The Maki-Thompson Model with Spontaneous Stifling on Symmetric Networks
Nancy Lopes Garcia, Denis Araujo Luiz, Daniel Miranda Machado
TL;DR
This work extends the classical Maki–Thompson rumor model by incorporating spontaneous stifling on a broad class of symmetric networks called quasi-transitive graphs. It develops a unified framework where vertex states are tracked by type, leading to nonlinear integral equations that describe the mean-field limit and a functional central limit theorem that yields Gaussian fluctuations with explicit covariance. The authors prove both a Functional Law of Large Numbers and a Functional Central Limit Theorem for densities by vertex type, and they extend the analysis to infinite graphs with subexponential growth using boundary-control and first-passage percolation arguments. Simulations on multi-type graphs and on the square lattice illustrate topology- and time-law-driven effects on outbreak speed and variability, and show that the classical MT model is recovered when spontaneous stifling is absent. The results provide a rigorous link between network topology, stifling-time distributions, and the macroscopic behavior of rumor outbreaks, with potential implications for information diffusion and intervention strategies.
Abstract
We investigate rumor spreading in a generalized Maki-Thompson model with spontaneous stifling, evolving on quasi-transitive networks. Individuals are either ignorants, spreaders, or stiflers; spreaders stop by contact with other spreaders or stiflers or after an independent random waiting time sampled from a given distribution, modeling a spontaneous loss of interest. The topology of the underlying population network is incorporated by modeling it as a broad class of symmetric networks, whose vertices are partitioned into finitely many orbit types. This yields a unified framework for homogeneous and heterogeneous networks.
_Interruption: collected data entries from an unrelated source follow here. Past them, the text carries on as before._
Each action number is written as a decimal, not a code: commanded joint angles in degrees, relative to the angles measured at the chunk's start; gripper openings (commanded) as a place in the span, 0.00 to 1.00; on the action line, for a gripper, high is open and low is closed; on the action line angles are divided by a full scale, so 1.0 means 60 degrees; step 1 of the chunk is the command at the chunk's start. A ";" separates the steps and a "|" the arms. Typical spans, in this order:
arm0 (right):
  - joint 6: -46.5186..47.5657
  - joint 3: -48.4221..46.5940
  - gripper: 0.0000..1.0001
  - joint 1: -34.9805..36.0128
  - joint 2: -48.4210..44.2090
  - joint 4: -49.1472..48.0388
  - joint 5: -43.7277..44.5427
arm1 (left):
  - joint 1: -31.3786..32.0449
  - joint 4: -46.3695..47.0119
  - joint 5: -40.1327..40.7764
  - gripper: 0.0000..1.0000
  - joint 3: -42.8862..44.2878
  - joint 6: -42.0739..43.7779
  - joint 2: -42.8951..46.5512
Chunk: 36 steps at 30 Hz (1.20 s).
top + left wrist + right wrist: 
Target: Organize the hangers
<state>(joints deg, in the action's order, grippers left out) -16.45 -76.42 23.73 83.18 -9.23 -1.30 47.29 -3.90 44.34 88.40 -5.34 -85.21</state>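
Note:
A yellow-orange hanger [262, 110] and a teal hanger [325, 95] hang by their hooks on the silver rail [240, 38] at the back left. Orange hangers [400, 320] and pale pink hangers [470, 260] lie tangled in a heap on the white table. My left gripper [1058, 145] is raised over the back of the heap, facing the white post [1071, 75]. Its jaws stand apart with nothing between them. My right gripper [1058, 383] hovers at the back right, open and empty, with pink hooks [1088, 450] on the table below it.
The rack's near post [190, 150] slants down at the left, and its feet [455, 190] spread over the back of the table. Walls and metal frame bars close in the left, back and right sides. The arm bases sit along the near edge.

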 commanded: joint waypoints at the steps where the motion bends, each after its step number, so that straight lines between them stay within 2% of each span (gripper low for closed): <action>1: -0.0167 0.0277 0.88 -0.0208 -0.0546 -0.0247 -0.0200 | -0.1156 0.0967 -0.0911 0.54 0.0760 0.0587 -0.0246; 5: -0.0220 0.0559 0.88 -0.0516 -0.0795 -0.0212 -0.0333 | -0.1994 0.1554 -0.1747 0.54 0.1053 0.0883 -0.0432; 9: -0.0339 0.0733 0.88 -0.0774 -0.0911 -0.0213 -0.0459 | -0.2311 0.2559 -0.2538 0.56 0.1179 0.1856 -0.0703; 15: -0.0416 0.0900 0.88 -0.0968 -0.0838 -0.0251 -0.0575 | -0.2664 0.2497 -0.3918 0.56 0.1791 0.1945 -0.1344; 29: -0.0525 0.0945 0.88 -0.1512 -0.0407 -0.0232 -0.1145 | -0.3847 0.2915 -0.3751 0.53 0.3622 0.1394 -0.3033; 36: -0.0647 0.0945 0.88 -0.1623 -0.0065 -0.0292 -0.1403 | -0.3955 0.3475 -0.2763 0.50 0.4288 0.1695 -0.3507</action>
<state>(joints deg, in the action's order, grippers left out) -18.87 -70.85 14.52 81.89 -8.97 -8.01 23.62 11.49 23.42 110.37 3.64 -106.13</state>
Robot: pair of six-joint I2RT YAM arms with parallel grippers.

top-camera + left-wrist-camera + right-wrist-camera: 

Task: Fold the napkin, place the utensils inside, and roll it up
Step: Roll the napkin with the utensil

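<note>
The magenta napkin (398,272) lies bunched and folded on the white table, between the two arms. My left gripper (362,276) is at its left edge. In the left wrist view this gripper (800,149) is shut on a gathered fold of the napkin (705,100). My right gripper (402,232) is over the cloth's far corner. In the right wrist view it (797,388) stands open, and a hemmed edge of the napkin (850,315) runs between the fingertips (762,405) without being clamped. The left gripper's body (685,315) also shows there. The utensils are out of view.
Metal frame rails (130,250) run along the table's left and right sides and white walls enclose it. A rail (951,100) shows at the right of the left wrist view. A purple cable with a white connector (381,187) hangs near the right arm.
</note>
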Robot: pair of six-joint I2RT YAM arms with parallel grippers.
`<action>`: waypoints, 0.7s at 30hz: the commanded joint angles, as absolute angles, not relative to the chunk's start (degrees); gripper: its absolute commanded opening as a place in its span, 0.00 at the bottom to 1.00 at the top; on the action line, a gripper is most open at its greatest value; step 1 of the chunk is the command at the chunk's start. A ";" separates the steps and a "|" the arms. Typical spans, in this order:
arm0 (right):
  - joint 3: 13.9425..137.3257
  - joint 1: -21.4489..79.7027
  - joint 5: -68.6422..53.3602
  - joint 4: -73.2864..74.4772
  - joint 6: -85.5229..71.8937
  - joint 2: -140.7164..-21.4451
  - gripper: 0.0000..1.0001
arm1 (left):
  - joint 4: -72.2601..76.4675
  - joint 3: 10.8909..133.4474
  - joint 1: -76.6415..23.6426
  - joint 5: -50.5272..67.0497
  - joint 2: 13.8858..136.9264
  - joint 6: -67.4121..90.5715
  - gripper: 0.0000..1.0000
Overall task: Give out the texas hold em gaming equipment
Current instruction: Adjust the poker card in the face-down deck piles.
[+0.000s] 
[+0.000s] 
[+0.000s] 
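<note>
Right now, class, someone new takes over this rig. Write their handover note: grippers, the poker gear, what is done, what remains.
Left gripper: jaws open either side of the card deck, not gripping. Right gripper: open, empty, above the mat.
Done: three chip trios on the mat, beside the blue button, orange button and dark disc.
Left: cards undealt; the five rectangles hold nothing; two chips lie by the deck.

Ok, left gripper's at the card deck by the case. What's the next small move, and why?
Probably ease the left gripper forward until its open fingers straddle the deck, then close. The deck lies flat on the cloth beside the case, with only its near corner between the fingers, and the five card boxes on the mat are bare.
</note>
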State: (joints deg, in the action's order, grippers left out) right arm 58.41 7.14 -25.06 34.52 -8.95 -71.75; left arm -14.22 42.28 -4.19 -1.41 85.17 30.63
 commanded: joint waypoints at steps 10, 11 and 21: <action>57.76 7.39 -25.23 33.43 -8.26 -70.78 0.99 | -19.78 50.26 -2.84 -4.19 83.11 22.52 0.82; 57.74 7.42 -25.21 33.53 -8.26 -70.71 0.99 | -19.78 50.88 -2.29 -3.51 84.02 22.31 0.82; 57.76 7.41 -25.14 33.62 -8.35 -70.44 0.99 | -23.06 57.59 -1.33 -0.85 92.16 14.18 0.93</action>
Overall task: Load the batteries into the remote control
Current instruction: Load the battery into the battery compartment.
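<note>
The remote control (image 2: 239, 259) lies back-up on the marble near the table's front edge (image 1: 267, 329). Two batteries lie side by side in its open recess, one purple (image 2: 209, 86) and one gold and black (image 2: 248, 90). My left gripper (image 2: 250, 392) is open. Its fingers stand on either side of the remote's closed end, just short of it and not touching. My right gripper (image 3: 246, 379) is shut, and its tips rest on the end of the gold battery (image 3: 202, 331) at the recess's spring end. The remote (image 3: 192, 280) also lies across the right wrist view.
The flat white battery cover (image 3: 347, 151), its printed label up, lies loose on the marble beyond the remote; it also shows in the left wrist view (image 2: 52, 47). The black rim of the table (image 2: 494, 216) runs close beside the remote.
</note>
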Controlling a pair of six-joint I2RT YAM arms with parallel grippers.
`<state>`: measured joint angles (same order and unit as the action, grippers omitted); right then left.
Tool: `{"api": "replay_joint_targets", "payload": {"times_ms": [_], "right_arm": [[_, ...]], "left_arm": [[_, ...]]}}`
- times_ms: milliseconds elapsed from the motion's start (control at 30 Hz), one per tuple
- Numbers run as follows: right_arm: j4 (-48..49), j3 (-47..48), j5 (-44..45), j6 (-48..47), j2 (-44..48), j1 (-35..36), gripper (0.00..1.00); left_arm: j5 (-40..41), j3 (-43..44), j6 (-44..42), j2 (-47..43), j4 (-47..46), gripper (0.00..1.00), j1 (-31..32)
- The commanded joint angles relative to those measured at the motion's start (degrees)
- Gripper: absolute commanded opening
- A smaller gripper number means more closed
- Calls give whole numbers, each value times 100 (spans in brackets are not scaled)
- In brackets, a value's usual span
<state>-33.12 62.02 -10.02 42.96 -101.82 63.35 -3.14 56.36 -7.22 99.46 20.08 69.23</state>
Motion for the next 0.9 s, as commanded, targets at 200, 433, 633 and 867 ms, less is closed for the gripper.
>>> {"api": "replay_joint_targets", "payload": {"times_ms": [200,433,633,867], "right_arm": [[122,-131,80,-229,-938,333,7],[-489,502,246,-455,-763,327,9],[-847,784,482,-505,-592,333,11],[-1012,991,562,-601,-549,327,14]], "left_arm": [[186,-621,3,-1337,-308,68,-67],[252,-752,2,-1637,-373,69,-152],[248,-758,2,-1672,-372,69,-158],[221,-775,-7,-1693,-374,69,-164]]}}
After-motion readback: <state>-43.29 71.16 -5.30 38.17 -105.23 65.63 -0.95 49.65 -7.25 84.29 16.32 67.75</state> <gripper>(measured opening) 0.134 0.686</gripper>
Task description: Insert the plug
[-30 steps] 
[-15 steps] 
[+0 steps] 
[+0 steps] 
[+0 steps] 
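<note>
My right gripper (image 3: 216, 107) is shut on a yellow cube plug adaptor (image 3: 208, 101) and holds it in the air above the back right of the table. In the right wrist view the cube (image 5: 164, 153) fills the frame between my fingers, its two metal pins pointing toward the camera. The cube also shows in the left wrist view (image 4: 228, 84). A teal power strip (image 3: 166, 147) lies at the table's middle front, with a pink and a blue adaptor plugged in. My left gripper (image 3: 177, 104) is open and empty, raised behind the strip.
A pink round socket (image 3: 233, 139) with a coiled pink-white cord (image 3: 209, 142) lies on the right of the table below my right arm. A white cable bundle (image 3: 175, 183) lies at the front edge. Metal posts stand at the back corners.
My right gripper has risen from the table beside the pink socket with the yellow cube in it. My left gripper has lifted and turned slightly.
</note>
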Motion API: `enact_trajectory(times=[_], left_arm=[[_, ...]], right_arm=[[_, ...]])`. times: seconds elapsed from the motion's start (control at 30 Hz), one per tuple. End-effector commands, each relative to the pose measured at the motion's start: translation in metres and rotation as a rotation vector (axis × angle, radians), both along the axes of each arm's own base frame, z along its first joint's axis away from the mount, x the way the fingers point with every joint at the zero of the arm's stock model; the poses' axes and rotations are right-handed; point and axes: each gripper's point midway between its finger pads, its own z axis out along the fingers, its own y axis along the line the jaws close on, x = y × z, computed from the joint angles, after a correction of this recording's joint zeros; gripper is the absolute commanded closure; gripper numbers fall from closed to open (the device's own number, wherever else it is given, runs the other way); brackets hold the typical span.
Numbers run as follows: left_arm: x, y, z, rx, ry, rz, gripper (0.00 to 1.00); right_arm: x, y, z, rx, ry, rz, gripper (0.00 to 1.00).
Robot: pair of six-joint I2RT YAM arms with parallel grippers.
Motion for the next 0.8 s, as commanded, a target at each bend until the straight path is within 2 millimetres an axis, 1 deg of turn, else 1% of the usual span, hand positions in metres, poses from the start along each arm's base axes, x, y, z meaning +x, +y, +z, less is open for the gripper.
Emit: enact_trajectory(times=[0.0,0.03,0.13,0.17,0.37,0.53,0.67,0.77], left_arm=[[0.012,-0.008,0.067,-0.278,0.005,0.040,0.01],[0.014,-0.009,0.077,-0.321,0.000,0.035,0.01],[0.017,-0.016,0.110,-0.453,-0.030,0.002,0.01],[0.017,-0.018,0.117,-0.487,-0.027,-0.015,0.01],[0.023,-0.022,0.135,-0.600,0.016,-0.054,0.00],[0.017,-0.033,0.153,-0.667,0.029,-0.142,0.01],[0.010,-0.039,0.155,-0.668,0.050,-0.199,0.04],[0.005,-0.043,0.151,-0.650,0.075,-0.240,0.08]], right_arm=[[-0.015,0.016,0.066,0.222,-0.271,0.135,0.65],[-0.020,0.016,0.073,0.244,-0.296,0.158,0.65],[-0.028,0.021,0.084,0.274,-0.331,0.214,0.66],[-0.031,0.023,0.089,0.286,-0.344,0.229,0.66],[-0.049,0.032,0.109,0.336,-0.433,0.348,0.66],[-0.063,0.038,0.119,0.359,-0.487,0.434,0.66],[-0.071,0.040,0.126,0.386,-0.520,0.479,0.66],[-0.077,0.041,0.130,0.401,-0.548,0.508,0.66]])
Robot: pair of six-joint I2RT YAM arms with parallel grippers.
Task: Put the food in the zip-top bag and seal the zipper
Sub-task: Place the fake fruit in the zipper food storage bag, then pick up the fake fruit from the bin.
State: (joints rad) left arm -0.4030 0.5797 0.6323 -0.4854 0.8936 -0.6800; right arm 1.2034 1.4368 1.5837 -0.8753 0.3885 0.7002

For sequences of finite quasi-transitive graphs, and for infinite quasi-transitive graphs with subexponential growth, we establish a Functional Law of Large Numbers and a Functional Central Limit Theorem for the densities of each vertex type for the three states. The mean-field limit is described by a system of nonlinear integral equations, while fluctuations are asymptotically Gaussian and governed by a system of stochastic integral equations with explicit covariance. Our results show how the topology and the law of spontaneous stifling jointly shape the speed and variability of rumor outbreaks. As a special case, our model reduces to the classical Maki-Thompson model when spontaneous stifling is absent.